RA Hans Arno Petzold,

RRef.e Pascale Kewitz und Tobias Leder,

Hamburg


 

[1] S. bereits Petzold, MHR 4/2003, 31. Zum Diskussionsstand vgl. Brand/Fleck/Scheer, NZS 2004, 173.

[2] BR-Drucks. 543/04 sowie BR-Drucks. 544/04.

[3] BR-Drucks. 543/04.

[4] S. jüngst v. Renesse, NZS 2004, 452.

[5] Vgl. nur Degenhardt, in Isensee/Kirchhof, Handbuch des Staatsrechts, Bd. III, 2 Aufl. 1996, § 75 Rn. 5 f.; Maurer, Staatsrecht I, 3. Aufl. 2003, § 19 Rn. 22.

[6] Siekmann, in: Sachs, Grundgesetz, 3. Aufl. 2003, Art. 108 Rn. 45.

[7] Entwurf eines Gesetzes zur Öffnung des Bundesrechts für die Zusammenfügung von Gerichten der Verwaltungs-, Sozial-, und Finanzgerichtsbarkeit in den Ländern, BR-Drucks. 544/04.

[8] Hein, DVBl. 2004, 464 (467); Redeker, NJW 2004, 496.

[9] Vgl. aber auch die Aussage von Justizministerin Anne Lütke auf der 101 Sitzung (28.04.04) des Schleswig-Holsteinischen Innen- und Rechtsauschusses, wonach man festgestellt habe, dass die Diskussion über die Zusammenlegung der Obergerichte von Hamburg und Schleswig-Holstein nicht zu Fortschritten geführt habe, sondern eher zu Irritationen, einsehbar über das Internet unter http://www.sh-landtag.de/infothek/wahl15/aussch/iur/niederschrift/ 2004/15-101_04-04.html.
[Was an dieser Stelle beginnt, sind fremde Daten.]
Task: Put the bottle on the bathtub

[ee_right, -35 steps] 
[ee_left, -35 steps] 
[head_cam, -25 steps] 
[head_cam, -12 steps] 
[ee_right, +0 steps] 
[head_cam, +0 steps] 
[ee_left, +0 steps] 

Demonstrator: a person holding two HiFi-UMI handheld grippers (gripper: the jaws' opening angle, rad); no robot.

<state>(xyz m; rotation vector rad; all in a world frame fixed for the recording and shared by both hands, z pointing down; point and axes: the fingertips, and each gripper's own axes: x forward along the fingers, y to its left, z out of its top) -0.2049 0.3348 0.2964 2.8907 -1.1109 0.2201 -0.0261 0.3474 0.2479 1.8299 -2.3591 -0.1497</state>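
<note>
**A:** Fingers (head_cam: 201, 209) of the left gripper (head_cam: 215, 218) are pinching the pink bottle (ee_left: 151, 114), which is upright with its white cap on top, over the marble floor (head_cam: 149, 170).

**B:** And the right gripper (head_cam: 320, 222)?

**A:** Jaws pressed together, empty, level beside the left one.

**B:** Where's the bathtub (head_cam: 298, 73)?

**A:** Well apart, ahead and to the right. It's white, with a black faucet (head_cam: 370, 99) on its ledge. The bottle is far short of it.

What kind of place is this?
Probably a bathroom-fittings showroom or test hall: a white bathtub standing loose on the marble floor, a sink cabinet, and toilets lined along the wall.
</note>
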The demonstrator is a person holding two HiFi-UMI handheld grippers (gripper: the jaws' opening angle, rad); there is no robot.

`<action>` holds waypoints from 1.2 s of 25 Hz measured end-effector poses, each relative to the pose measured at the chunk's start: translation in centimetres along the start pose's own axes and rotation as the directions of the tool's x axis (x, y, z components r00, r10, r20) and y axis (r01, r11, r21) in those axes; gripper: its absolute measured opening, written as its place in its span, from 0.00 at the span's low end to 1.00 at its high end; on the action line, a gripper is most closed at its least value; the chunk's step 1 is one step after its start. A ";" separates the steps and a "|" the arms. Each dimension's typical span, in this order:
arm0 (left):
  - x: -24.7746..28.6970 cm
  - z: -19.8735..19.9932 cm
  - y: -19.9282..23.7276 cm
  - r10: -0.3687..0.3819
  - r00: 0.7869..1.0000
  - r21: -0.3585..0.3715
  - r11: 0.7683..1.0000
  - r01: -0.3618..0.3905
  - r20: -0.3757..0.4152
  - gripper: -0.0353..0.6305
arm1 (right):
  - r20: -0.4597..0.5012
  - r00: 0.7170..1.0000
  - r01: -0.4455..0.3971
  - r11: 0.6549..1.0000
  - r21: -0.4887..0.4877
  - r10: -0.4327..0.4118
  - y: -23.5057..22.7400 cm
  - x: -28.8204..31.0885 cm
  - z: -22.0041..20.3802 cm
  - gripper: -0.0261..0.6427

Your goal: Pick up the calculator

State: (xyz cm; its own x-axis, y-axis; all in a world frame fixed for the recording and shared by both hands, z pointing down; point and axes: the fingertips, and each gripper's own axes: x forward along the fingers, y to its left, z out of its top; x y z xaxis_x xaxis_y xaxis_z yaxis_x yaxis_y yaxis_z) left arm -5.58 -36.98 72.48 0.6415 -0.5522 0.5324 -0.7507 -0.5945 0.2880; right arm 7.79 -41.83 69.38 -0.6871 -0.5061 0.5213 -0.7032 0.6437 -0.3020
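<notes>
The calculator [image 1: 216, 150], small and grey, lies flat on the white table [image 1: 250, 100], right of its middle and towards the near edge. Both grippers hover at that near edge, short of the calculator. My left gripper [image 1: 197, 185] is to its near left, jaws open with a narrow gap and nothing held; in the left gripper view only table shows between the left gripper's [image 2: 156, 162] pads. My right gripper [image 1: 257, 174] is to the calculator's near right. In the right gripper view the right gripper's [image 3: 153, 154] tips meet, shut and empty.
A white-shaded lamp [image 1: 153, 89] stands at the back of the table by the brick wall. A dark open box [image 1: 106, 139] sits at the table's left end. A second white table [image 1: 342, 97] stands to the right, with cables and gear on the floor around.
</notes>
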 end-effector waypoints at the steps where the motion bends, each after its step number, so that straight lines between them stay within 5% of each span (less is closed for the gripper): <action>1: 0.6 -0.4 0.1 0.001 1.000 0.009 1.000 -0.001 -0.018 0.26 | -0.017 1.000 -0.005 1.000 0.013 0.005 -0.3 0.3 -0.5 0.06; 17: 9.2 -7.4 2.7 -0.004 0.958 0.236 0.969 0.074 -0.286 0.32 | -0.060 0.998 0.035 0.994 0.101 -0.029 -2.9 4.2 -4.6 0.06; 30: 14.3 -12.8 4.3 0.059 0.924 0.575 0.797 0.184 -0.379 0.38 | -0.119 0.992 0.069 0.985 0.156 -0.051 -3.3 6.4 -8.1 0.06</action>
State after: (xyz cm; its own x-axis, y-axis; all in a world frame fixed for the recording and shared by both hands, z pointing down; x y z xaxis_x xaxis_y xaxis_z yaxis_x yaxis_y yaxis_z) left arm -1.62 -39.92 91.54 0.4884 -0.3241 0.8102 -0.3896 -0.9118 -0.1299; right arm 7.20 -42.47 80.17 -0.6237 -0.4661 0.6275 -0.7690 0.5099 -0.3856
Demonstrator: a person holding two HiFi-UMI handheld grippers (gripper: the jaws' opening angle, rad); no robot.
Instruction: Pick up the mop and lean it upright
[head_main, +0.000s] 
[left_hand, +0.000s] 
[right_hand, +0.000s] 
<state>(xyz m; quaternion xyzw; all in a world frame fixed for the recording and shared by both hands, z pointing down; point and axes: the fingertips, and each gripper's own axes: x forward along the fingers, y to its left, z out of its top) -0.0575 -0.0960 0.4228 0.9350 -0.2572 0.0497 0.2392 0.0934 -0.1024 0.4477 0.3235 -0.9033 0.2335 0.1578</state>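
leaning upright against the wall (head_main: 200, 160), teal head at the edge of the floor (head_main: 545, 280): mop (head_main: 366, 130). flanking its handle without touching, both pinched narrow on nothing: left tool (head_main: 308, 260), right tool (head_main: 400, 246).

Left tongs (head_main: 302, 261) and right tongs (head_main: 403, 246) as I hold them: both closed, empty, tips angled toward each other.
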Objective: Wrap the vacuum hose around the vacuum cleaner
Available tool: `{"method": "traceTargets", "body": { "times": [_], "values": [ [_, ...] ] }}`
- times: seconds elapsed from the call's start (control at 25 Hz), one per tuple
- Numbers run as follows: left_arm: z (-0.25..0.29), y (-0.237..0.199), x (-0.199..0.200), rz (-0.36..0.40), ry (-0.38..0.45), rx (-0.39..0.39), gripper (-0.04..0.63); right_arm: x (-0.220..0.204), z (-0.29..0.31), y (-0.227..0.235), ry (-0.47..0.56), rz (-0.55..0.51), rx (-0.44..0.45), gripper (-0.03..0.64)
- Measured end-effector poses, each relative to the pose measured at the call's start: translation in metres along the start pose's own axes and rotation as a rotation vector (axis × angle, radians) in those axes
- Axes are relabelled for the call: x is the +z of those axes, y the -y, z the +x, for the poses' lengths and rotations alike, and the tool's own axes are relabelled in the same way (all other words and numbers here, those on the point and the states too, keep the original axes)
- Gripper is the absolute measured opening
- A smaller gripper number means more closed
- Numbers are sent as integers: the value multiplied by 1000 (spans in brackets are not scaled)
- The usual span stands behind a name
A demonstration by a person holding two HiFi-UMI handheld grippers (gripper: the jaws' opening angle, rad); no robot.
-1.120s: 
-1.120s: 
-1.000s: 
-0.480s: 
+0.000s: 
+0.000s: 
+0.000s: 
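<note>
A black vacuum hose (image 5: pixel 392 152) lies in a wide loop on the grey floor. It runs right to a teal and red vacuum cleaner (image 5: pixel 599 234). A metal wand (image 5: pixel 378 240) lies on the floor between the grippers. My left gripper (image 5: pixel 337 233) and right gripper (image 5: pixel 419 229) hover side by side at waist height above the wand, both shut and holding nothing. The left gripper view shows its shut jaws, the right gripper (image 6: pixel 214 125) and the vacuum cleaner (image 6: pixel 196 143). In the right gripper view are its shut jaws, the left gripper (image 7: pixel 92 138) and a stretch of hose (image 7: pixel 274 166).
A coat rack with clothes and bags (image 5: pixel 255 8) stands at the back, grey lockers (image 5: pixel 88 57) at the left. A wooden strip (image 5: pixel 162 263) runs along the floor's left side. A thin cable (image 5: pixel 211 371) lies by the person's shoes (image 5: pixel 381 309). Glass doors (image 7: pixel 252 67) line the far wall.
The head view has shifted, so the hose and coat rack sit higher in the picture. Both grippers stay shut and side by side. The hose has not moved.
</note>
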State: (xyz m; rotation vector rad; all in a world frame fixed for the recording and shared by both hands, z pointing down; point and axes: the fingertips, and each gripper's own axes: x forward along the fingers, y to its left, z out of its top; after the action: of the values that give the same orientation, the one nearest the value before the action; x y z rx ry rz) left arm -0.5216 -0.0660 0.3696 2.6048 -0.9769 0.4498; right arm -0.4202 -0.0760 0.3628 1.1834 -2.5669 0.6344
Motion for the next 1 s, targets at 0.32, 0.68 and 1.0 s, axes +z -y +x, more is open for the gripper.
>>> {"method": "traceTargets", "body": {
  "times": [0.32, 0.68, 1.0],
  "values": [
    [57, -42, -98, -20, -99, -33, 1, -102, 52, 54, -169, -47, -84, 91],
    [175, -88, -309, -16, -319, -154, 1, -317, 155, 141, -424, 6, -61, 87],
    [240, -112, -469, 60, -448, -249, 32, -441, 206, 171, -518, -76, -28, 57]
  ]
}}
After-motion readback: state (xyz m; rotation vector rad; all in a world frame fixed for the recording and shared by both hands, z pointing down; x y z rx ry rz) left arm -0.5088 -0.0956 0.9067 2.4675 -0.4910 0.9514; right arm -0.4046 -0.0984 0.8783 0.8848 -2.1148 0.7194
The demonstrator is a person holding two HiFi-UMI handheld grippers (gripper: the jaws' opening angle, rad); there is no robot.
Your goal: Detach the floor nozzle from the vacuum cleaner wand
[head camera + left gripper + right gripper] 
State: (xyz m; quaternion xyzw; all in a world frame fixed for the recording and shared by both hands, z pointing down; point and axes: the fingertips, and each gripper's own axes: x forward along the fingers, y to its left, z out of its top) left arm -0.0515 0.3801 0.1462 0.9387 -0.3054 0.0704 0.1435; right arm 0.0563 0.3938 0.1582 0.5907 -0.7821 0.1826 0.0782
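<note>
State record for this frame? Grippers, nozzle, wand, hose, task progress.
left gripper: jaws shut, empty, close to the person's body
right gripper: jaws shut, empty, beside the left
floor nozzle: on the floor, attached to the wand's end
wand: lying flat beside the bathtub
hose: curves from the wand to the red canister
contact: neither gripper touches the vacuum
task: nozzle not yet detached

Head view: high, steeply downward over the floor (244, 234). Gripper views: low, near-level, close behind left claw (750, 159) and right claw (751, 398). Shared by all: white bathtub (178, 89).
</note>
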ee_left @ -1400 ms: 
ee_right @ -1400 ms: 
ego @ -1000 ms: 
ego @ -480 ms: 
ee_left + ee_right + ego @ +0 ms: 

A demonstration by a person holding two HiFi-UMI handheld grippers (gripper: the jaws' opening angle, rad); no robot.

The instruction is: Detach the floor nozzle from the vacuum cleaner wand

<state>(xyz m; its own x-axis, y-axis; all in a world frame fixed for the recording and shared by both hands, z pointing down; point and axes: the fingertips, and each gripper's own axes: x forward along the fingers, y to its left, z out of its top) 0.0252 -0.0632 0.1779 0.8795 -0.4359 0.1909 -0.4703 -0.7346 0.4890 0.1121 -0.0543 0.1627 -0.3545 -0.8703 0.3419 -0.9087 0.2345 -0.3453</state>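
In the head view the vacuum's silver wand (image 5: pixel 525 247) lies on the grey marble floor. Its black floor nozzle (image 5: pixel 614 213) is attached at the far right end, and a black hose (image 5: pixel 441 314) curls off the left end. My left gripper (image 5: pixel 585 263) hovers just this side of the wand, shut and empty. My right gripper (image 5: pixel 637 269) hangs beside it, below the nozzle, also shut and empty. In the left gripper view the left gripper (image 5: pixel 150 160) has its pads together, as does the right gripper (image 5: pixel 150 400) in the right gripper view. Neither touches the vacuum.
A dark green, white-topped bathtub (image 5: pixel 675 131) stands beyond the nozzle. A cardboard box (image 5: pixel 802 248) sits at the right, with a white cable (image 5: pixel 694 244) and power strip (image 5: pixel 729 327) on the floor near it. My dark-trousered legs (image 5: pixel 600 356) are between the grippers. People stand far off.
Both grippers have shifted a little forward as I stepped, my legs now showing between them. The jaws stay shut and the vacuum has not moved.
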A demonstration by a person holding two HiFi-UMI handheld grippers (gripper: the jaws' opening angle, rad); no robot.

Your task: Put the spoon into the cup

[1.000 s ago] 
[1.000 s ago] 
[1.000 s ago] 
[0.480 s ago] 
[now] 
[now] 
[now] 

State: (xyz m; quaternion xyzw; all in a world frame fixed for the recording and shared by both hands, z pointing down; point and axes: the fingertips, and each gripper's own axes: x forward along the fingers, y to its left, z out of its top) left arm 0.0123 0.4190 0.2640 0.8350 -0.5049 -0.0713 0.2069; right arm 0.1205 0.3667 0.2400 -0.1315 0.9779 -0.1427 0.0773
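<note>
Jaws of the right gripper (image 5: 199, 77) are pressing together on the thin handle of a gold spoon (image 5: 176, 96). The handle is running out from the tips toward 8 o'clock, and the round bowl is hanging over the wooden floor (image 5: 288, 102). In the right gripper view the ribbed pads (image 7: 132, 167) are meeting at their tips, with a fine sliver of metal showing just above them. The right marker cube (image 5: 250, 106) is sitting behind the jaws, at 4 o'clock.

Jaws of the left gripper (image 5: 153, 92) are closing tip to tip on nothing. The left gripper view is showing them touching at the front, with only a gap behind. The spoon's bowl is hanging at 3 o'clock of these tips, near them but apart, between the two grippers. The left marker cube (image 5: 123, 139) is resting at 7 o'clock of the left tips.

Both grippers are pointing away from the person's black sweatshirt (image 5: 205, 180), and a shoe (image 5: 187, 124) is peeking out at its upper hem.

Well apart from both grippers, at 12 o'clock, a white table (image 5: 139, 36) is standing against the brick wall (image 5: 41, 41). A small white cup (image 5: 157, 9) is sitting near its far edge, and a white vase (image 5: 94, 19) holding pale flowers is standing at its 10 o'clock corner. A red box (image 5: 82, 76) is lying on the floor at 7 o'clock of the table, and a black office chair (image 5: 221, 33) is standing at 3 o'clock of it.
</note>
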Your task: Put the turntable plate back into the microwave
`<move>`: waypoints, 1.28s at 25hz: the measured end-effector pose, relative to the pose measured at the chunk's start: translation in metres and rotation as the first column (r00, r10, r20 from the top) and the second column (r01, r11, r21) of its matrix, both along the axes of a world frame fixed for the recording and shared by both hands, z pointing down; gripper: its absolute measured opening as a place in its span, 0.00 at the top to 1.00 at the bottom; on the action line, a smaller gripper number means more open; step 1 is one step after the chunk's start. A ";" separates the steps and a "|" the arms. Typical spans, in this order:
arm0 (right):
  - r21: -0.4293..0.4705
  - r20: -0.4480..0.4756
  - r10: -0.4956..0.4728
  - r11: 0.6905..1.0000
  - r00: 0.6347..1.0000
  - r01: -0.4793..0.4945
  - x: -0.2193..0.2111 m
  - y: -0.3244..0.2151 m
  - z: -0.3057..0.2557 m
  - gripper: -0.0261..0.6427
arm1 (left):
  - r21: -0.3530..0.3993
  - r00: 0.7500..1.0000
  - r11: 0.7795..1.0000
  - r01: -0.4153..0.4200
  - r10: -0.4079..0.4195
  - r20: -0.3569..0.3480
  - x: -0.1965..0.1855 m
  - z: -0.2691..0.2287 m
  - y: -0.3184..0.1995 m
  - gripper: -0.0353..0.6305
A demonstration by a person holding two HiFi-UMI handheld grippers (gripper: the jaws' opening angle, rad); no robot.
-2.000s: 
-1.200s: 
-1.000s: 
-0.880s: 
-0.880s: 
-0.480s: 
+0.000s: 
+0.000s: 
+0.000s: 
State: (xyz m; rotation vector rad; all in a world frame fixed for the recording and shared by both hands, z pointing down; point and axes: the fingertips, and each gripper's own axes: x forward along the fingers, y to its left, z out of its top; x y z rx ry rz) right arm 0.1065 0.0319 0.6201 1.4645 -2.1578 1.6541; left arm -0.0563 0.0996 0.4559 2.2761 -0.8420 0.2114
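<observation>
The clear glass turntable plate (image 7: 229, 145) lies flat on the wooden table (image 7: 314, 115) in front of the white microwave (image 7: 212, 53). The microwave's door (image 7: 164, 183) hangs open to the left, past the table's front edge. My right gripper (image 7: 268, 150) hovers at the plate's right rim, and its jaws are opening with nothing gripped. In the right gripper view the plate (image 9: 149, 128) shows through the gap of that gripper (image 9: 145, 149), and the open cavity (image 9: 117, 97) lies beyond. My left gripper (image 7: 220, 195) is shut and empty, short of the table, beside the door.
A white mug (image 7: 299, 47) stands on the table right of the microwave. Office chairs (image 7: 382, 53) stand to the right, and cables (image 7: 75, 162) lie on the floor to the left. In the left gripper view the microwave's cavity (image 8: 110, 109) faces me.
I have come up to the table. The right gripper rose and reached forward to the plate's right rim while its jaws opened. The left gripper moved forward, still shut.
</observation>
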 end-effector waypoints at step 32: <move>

[10] Vgl. etwa die Regionalstudie „Hamburg und Schleswig-Holstein als Wirtschaftsraum“ der HSH Nordbank von 11/2003, erhältlich über deren Website www.hsh-nordbank.de.

[11] BR-Drucks. 544/04, S. 22.

[12] BR-Drucks. 544/04, S. 22; so auch schon Petzold, MHR 4/03, 31 unter Hinweis auf das Hamburger Haus der Gerichte.

[13] Jung, DRiZ 2004, 39; Schäfer, Betrifft JUSTIZ 2004, 222 (224).

[14] Hein, DVBl. 2004, 464 (467); Wissenschaftlicher Beirat des Fachbereichs Steuern bei der Ernst & Young AG, BB 2004, 1825 (1826).

[15] Hein, DVBl. 2004, 464 (467); Redeker, NJW 2004, 496; Wissenschaftlicher Beirat des Fachbereichs Steuern bei der Ernst & Young AG, BB 2004, 1825 (1826).

[16] Schäfer, Betrifft JUSTIZ 2004, 222 (224).

[17] Wissenschaftlicher Beirat des Fachbereichs Steuern bei der Ernst & Young AG, BB 2004, 1825 (1826).

[18] Wissenschaftlicher Beirat des Fachbereichs Steuern bei der Ernst & Young AG, BB 2004, 1825 (1827).

[19] Vgl. dazu BR-Drucks. 543/04, S. 19; de Maizière, DRiZ 2004, 38; Petzold, MHR 4/03, 31.

[20] BR-Drucks. 543/04, S. 19, de Maizière, DRiZ 2004, 38, Petzold, MHR 4/03, 31.

[21] Petzold, MHR 4/03, 31.

[22] Kritisch auch Jung, DRiZ 2004, 39; Schäfer, Betrifft JUSTIZ 2004, 222 (224).

[23] Petzold, MHR 4/03, 31.

[24] BR-Drucks. 543/04, S. 24.

[25] BR-Drucks. 543/04, S. 20; de Maizière, DRiZ 2004, 38.

[26] Jung, DRiZ 2004, 39.

[27] S. z.B. die ablehnende Haltung von BSG Präsident von Wulffen, BSG Presse-Sonderbericht Nr.11/03.

[28] Vgl. FAZ v. 29.11.2004, S. 15, wonach sowohl Bundesgesundheitsministerin Ulla Schmidt (SPD) als auch Bundesfinanzminister Hans Eichel (SPD) sich für den Erhalt einer eigenständigen Sozialgerichtsbarkeit einsetzen wollen.